Que peut-on imaginer réaliser avec Cytoscape ?
Cytoscape est une plate-forme logicielle bioinformatique dont les fonctionnalités
recoupent partiellement celles d’outils commerciaux comme Ingenuity IPA ou
Genomatix Bibliosphere, avec l’avantage d’être ouvert, extensible et de bénéficier
des efforts d’une large communauté de développeurs. Même si aujourd’hui les
sources de données directement exploitables dans Cytoscape ne sont pas encore
très fournies, l’intégration d’un connecteur exploitant les données de
pathwaycommons.org permet de considérer Cytoscape comme un outil de référence
pour l’exploitation des données de réseaux d’interactions. Cytoscape permet
notamment d’explorer les interactions d’un groupe de gènes, d’interpréter des
résultats de microarray ou de modéliser des régulations génétiques ou métaboliques.
Aujourd’hui, aucun logiciel, qu’il soit commercial ou non, ne propose des jeux de
données d’interactions moléculaires exhaustifs, à fortiori pour les eucaryotes. La
recherche puis la génération d’un jeu de données d’interactions le plus complet
possible constitue donc une phase préalable cruciale et parfois limitante en fonction
du thème d’étude.
Qu’elles sont les fonctionnalités de Cytoscape ?
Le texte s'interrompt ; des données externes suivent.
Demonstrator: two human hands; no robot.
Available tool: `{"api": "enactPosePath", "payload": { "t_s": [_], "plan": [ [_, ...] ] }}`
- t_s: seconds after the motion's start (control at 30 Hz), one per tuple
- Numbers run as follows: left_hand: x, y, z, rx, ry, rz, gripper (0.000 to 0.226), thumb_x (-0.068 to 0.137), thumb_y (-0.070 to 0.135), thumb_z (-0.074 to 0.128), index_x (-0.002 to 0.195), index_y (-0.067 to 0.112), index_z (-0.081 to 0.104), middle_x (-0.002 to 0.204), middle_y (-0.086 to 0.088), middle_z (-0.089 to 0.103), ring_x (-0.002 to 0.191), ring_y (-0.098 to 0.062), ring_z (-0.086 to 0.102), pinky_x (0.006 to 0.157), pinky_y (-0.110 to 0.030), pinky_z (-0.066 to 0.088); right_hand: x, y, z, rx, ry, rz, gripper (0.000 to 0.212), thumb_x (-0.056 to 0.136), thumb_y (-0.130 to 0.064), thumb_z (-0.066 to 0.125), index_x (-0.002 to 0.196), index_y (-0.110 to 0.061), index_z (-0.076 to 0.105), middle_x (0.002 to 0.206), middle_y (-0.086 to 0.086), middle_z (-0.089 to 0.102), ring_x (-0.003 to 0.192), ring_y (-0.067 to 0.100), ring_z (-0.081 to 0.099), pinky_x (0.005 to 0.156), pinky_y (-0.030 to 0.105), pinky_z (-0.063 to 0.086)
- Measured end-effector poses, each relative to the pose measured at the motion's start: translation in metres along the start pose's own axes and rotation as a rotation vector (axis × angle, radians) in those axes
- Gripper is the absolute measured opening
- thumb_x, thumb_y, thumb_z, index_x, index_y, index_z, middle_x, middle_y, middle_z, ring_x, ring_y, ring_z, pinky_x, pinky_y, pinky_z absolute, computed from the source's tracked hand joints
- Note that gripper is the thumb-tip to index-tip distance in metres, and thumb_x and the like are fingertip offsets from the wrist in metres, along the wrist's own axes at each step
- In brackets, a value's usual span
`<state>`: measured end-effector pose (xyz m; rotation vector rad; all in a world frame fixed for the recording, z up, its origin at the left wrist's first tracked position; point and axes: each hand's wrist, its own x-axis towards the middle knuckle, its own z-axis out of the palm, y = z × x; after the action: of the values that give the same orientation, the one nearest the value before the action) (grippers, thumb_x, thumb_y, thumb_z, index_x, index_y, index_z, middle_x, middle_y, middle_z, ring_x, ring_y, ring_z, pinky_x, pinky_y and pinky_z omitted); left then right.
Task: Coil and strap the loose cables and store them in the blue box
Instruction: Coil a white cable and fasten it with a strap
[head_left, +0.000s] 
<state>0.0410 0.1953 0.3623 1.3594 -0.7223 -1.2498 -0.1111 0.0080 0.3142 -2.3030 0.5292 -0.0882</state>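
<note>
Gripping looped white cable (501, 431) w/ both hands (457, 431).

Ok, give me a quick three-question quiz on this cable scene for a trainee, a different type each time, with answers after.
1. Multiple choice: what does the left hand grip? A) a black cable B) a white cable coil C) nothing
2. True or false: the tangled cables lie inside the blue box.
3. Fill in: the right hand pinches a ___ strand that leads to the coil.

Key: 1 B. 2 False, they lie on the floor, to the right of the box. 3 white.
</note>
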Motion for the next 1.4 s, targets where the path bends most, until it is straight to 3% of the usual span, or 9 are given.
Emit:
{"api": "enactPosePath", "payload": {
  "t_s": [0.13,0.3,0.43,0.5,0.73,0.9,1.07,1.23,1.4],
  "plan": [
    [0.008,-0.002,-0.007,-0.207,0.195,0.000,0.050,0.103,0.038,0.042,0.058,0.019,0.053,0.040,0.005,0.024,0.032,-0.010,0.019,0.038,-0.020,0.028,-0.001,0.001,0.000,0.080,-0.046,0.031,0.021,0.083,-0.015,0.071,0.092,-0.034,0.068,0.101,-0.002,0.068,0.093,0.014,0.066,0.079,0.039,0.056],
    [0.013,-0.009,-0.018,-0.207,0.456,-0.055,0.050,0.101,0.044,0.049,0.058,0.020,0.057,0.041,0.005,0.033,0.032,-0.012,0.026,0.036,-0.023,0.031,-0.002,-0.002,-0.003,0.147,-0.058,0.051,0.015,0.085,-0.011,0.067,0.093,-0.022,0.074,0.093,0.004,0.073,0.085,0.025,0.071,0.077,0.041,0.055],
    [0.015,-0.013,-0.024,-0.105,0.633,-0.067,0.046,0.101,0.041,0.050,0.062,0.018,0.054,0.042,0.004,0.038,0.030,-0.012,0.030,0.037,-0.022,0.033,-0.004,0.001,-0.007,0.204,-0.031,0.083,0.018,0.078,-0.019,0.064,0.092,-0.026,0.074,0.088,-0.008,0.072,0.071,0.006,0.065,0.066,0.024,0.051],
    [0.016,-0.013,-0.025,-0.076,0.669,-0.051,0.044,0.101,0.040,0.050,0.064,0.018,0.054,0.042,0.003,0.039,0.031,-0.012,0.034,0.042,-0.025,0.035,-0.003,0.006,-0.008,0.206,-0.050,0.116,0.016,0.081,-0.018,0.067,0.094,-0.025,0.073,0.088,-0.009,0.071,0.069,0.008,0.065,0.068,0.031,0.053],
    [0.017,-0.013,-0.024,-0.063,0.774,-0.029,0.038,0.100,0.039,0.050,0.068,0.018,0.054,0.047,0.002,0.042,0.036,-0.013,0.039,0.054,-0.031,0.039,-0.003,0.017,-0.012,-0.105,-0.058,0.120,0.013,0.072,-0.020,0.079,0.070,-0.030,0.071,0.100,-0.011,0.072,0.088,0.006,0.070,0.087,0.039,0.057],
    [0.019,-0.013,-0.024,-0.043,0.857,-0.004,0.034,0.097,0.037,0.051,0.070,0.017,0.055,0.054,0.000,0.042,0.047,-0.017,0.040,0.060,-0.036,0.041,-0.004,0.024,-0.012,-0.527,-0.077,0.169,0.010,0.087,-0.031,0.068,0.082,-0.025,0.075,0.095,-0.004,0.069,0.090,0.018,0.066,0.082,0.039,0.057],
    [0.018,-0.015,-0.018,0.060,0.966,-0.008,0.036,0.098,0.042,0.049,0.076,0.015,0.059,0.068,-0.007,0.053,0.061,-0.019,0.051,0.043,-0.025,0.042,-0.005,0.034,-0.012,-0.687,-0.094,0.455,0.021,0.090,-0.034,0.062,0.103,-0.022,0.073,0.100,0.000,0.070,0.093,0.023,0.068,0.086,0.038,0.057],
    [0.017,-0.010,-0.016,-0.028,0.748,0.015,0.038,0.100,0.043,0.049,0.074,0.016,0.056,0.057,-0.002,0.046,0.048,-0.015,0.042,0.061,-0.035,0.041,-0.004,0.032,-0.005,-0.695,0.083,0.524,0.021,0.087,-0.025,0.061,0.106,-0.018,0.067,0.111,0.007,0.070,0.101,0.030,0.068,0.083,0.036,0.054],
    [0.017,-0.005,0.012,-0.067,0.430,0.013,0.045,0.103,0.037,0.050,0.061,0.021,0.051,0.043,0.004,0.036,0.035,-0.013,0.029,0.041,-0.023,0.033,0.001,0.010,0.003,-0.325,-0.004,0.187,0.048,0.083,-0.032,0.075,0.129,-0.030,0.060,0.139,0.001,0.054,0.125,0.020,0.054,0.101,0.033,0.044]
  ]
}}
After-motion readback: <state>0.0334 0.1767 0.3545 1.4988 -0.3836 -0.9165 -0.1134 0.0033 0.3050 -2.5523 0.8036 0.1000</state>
Cytoscape est un logiciel permettant de visualiser les réseaux d’interactions
moléculaires et les voies métaboliques, avec leurs annotations, leurs profils
d’expression ou d’autres attributs associés. Même si Cytoscape a été initialement
conçu pour la recherche en biologie, c’est maintenant une plate-forme logicielle
générique pour la visualisation et l’analyse des réseaux complexes.
Comment est conçu Cytoscape ?
La distribution Cytoscape core fournie des outils de base pour l’intégration de
données et leur visualisation. Des fonctionnalités avancées sont mises à disposition
sous forme de plugins. Les plugins sont par exemple des outils d’analyse de réseaux
moléculaires, de layout, de support d’importation de formats de fichier additionnels,
de scripting,ou de connection aux bases de données. Les plugins peuvent être
développés par quiconque et utilisent l’interface de programmation ouverte de
Cytoscape en langage JAVA. La plupart des plugins sont disponibles gratuitement.
1ère étape : Découvrir les sources de données d’interactions
Nous allons brièvement étudier les différentes sources de données d’interactions
disponibles et étudier le type de données qu’elles contiennent.
Exercice 1.1 : Les sources de données
Vous allez naviguer sur les différents sites web donnant l’accès à des sources de
données d’interactions
Les sources de données d’interactions potentiellement exploitables
Publiques :
BioModels, IntAct, Reactome, Pathway Commons , KEGG, PID
Privées :
Ingenuity IPA, Genomatix Bibliosphere, Biobase Transpath…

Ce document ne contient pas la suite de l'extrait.